Ich habe nach einiger Berlinzeit aufgehört, mich als Tourist zu bezeichnen, doch in einigen Punkten überschneidet sich mein Freizeitverhalten mit dem ihrer. So ging ich eines Tages nach einer schönen Feier im Lido Kreuzberg durch die Straßen. Es war ein selten schöner Sommermorgen, alles glitzerte und roch nach sauberer Luft. An alten Gemäuern konnte man sich auch völlig nüchtern von nistenden Schwalben derart faszinieren lassen, dass die eigene Körperhaltung für Außenstehende grotesk wirkte. Nur knapp 200 Meter vor dem Lido befindet sich das Spreeufer, wo im Sommer verschiedene Menschen aus verschiedenen Gründen hausen. Auf unserem Spaziergang sind meine Freundin Nina und ich dort gelandet. Wir setzten uns auf eine Steinmauer am Wasser und blinzelten in die funkelnde Spree. Der Wind roch nach Sommer und hätten wir ein Auto zur Hand, wären wir sofort an den See gefahren. Hatten wir aber nicht, so schlossen wir Bekanntschaft.
Bekanntschaft mit einem Berliner Koch, der um 7 Uhr morgens seine Freunde am Ufer besucht, um mit ihnen Bier zu trinken. Uns erzählte er viel über die Einrichtung seines Badezimmers und versuchte zaghaft, mit mir russisch zu sprechen. Bekanntschaft mit einem übergewichtigen türkischen Mann, der auf der Wiese ein Tischchen aufstellte und mit einem „Los, Freunde!“ ca. vier bis fünf Menschen versammelte, um Schach zu spielen bzw. hierbei zuzuschauen. Wir schauten lieber zu. Nachdem der Koch verriet, dass ich Russin bin, erklärte mir der türkische Mann die gesamte verzwickte Geschichte von Russland und der Türkei in Bezug aufeinander in ca. drei Sätzen. Ich war beeindruckt.

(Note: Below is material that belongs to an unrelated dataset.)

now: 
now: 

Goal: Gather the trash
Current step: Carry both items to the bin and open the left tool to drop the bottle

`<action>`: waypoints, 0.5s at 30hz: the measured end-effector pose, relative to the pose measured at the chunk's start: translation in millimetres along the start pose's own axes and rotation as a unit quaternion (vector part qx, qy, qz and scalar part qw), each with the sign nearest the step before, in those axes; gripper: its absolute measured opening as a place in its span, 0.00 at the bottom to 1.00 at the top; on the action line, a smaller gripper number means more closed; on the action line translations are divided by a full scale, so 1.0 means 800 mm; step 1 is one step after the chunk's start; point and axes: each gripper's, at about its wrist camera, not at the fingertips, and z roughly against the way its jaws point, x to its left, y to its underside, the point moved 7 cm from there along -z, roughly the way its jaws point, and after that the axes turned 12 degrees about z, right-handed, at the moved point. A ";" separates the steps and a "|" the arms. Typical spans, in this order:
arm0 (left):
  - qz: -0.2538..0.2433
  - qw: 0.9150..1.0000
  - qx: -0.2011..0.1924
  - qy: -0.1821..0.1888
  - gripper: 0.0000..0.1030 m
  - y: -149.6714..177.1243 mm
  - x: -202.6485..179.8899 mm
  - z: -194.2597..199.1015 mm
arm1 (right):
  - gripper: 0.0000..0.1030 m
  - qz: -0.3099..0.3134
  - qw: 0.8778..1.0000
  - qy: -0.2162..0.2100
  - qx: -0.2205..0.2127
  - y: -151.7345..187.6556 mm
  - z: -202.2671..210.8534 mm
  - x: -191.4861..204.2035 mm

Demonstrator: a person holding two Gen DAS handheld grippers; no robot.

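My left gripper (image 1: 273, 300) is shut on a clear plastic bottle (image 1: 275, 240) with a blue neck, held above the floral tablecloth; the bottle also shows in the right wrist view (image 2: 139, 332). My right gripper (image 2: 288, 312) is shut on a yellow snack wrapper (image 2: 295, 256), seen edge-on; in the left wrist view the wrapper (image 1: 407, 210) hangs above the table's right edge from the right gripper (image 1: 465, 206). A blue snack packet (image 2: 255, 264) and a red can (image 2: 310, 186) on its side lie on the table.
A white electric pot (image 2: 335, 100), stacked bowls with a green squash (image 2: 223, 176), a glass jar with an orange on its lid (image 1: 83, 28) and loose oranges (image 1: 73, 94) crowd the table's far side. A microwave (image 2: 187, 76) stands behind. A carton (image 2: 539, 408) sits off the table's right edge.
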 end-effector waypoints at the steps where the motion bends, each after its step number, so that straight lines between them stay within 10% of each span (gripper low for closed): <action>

Und es gab den Mann mit der Flöte. Er sah aus wie ein Surfer, hager, sommerlich gebräunt, mit Shorts und schulterlangen Haaren. Und er wohnte im Zelt. Mit seiner Flöte und einer kleinen Spinne am Zeltausgang.
„Das ist meine Spinne, sie wohnt hier mit mir“, sagte er und zeigte auf das Netz.
Zum Flöten kam er manchmal nicht, vor allem wegen „der Arbeit“. Nina und ich fragten synchron:
„Was denn bitte für eine Arbeit?“
„Na draußen in Brandenburg, beim Schafe hüten, im Wohnwagen.“
Das tat er also im Winter. Auf unsere Bedenken bezüglich der Kälte erwiderte er, er hätte einen Kachelofen und man könnte dort viele gute Pilze essen. Ich verstand. Wenn man viele Pilze gegessen hat und nebenher entlaufene Schafe fangen muss, fehlt einem plötzlich die Zeit zum Flöten. So machte alles Sinn. Keinen Sinn machte, wie gut dieser Mensch aussah, nach einigen Monaten Zelt und ein paar Mal „duschen“ in der Spree. Ich überlegte, ob mich wohl irgendjemand attraktiv finden könnte, wenn ich um 7 Uhr morgens in Shorts und mit Sand in den Haaren nach acht Tagen ohne Dusche aus meinem Militärschlafsack gekrochen käme. Diese Überlegung machte mir Angst und ich verfolgte sie nicht länger. Stattdessen gab ich mich der Begeisterung über diesen flötenden pilzessenden Menschen hin; denn diese war groß. Wir sprachen über die Menschen am Ufer und über ihre Hunde.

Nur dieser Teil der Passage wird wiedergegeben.